▶ **SOURCE DATA**
======

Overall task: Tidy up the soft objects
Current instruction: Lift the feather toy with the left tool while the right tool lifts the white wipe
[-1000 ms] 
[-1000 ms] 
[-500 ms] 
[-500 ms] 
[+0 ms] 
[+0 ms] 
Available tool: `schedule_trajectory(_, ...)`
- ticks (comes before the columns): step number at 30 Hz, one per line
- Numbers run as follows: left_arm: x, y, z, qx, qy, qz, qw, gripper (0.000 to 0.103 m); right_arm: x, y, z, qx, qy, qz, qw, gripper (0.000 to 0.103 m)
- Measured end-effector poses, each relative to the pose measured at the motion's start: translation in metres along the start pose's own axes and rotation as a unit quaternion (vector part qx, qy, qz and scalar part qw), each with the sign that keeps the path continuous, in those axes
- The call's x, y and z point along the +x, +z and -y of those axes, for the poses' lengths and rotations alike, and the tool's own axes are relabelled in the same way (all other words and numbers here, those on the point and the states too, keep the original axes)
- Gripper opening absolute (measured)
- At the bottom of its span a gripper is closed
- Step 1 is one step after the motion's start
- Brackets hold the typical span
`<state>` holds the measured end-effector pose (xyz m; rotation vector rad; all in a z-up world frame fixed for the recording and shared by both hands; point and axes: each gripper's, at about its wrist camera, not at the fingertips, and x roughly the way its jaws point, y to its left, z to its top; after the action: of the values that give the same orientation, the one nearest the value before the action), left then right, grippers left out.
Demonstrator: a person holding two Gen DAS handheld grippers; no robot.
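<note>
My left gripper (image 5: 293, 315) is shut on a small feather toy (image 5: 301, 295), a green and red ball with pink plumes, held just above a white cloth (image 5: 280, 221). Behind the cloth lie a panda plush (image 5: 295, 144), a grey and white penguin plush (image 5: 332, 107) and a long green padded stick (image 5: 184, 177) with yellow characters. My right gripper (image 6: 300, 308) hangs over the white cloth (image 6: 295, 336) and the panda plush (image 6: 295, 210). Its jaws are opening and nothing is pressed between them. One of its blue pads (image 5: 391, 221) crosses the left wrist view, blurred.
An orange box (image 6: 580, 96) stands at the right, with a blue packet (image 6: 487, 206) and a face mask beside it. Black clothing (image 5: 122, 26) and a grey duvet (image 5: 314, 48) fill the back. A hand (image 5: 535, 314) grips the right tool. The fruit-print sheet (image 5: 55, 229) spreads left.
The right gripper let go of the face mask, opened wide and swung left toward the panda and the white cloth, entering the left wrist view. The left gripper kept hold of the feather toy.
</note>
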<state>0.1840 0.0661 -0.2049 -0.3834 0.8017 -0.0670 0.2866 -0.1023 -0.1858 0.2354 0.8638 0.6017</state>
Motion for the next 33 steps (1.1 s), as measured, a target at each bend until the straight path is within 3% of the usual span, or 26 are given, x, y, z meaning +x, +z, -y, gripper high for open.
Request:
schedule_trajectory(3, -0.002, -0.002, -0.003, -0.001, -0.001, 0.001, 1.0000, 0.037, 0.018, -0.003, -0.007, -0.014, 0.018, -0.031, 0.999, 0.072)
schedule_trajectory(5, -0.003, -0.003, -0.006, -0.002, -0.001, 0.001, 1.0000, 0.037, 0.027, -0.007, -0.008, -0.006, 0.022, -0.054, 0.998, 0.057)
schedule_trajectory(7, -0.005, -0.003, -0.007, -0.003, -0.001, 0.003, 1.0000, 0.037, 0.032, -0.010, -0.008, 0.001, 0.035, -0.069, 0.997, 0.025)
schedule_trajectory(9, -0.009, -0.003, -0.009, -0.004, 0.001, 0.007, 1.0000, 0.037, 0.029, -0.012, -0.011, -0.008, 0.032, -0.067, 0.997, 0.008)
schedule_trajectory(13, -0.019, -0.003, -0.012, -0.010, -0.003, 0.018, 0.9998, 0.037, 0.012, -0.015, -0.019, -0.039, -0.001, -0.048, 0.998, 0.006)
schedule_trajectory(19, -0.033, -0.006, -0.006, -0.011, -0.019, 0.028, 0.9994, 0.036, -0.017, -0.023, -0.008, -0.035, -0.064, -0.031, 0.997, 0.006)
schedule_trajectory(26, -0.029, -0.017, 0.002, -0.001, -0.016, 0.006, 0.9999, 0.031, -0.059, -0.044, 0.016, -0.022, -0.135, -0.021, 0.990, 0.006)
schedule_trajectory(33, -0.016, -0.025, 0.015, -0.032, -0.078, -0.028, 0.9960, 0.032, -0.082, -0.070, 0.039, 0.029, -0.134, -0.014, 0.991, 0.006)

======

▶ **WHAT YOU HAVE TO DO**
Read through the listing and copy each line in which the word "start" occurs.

▶ **OUTPUT**
- Measured end-effector poses, each relative to the pose measured at the motion's start: translation in metres along the start pose's own axes and rotation as a unit quaternion (vector part qx, qy, qz and scalar part qw), each with the sign that keeps the path continuous, in those axes
- Step 1 is one step after the motion's start

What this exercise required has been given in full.